Throughout the war, the Kremlin claims that Russia has only struck military targets in Ukraine – despite ample evidence to the contrary and heavy civilian casualties in places like kyiv, Mariupol and Kharkiv.
Ukrainian officials rarely comment on strikes in Russia, but they emphasize their right to use all means to counter Moscow’s aggression.
At a news conference in August, Ukrainian President Volodymyr Zelenskyy said Russia had launched more than 6,500 missiles and 3,500 drones since the start of the war, most of them at civilian targets. In his New Year’s address to the nation, he vowed: “He who brings hell to our country will one day see it from his own window.” »
Russian hawks see Belgorod as a turning point allowing the Kremlin to raise the stakes in the war.
Alexander Dugin, a nationalist ideologue whose daughter was killed in a car bombing blamed on Ukraine in August 2022, argues that Russia should respond by intensifying fighting and declaring broad mobilization.
“I would like to believe that Russia will now take off its white gloves and start fighting for real,” he wrote. “Should we respect the rules at a time when a door to hell opens? Our task for 2024 is to restructure the state and society in order to put them on a military footing and devote all our resources to victory.”
Russian military bloggers highlight the difficulty of spotting Ukrainian rocket launchers moving to positions within 40 kilometers (25 miles) of the border, emphasizing the need for better surveillance.
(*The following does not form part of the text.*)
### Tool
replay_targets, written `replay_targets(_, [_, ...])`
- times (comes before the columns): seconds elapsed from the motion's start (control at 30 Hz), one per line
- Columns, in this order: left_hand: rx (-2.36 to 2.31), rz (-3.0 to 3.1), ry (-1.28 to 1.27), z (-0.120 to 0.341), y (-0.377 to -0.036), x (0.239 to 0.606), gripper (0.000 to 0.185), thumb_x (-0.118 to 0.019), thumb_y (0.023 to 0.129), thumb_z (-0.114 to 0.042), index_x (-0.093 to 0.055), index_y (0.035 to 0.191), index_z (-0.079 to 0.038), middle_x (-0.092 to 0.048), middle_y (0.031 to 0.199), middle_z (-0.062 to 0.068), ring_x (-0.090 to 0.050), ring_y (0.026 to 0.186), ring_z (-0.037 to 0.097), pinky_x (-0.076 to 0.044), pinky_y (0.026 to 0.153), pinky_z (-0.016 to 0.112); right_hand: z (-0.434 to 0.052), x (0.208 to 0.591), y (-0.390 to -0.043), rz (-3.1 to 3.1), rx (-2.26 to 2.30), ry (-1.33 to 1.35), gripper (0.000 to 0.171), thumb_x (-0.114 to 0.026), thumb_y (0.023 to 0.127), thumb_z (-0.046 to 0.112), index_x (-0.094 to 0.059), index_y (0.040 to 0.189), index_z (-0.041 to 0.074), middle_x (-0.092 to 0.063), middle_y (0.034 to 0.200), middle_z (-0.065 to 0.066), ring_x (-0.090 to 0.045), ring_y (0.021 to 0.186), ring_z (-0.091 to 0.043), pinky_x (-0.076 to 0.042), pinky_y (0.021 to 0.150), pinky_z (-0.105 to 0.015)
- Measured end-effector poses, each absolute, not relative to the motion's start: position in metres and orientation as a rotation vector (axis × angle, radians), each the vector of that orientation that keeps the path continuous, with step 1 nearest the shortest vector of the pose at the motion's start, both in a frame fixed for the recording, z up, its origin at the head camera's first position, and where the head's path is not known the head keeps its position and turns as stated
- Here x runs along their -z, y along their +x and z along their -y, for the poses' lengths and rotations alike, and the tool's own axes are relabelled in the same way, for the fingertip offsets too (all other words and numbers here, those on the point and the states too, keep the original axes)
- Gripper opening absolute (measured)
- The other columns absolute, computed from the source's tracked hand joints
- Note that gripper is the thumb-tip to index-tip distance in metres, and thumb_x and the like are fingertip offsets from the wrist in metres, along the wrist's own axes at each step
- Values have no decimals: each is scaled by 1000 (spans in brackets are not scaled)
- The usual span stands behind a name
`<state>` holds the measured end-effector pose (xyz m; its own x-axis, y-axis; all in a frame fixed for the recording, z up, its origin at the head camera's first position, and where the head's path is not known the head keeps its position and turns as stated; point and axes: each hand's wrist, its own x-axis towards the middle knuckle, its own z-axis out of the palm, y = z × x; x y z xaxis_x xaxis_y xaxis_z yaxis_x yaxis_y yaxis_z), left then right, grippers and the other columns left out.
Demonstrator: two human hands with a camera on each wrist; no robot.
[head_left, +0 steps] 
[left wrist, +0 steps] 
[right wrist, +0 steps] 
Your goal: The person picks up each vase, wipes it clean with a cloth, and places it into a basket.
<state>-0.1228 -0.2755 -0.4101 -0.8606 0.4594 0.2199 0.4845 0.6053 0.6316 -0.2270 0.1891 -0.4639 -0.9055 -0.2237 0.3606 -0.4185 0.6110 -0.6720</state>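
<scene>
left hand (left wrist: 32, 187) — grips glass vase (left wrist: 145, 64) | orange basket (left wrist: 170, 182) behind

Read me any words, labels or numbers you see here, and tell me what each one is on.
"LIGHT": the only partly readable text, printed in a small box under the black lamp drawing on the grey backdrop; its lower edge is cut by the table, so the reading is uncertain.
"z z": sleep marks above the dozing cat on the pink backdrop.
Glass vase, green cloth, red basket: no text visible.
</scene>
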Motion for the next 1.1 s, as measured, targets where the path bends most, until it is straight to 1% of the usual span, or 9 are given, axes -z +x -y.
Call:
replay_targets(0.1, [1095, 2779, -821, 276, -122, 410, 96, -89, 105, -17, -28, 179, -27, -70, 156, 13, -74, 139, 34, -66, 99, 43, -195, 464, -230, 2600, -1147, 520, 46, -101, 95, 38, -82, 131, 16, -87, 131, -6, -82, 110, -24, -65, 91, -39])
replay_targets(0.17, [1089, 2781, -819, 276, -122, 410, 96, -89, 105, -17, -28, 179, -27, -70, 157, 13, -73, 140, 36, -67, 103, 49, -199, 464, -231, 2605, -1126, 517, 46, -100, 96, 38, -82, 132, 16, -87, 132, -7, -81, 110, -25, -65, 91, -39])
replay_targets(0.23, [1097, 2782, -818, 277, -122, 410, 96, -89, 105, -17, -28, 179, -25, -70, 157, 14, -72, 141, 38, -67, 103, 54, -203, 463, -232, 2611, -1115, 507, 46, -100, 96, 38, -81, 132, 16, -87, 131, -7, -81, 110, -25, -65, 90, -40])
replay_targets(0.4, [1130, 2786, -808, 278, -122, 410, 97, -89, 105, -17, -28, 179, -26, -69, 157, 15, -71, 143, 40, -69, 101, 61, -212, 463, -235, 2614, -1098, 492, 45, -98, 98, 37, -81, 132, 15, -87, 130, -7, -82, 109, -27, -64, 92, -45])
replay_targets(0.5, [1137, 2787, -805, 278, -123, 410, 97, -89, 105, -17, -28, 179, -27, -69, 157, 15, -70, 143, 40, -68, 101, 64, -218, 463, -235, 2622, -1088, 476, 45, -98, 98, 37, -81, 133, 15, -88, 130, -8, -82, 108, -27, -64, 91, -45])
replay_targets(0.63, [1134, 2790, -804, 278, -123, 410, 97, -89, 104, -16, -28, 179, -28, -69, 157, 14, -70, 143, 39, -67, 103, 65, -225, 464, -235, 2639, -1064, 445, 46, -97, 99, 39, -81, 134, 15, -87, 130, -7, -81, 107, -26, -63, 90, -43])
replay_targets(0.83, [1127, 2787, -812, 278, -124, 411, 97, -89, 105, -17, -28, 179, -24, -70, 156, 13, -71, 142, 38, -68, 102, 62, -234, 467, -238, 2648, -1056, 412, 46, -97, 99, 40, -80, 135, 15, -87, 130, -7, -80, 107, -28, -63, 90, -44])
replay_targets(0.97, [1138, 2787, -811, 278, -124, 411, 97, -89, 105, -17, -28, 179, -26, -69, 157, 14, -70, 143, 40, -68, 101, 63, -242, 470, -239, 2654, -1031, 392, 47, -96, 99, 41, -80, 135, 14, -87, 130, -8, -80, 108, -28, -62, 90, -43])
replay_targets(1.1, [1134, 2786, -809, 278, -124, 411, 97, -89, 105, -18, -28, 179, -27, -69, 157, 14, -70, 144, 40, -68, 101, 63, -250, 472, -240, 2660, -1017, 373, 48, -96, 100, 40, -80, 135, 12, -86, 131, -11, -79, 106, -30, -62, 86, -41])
Many have lamented Russia’s withdrawal from the area in September 2022 amid kyiv’s rapid counteroffensive, arguing that more Ukrainian territory should be captured to secure Belgorod and other border regions.
While fighting has largely frozen along the 1,500-kilometer (930-mile) front line in winter, missile and drone attacks in Russia have demonstrated Ukraine’s long-range strike capability, which strains Moscow’s security capabilities.
“Continued Ukrainian strikes in remote areas of Russia could therefore increase pressure on Russian air defense as a whole,” the Washington-based Institute for the Study of War said in a recent analysis.
If this is kyiv’s plan, it is similar to what Russia did a year ago by targeting Ukraine’s power grid in the hope that repairs would take time. In the end, Ukraine managed to obtain enough spare parts and provide quick solutions, so Moscow’s campaign failed. Today, it is Russia that must find an adaptation strategy.
Sergey Vakulenko, an energy analyst at the Carnegie Russia Eurasia Center, said it could be difficult for Russian refineries to quickly repair the damage.
Even though small Ukrainian drones cannot cause major destruction, he said that “they can damage not only pipelines, but also compressors, valves, control units and other equipment that is difficult to replace due to Sanctions “.
“If we see the start of a wave of attacks on oil refineries in western Russia, the consequences will be serious,” Vakulenko said in a commentary.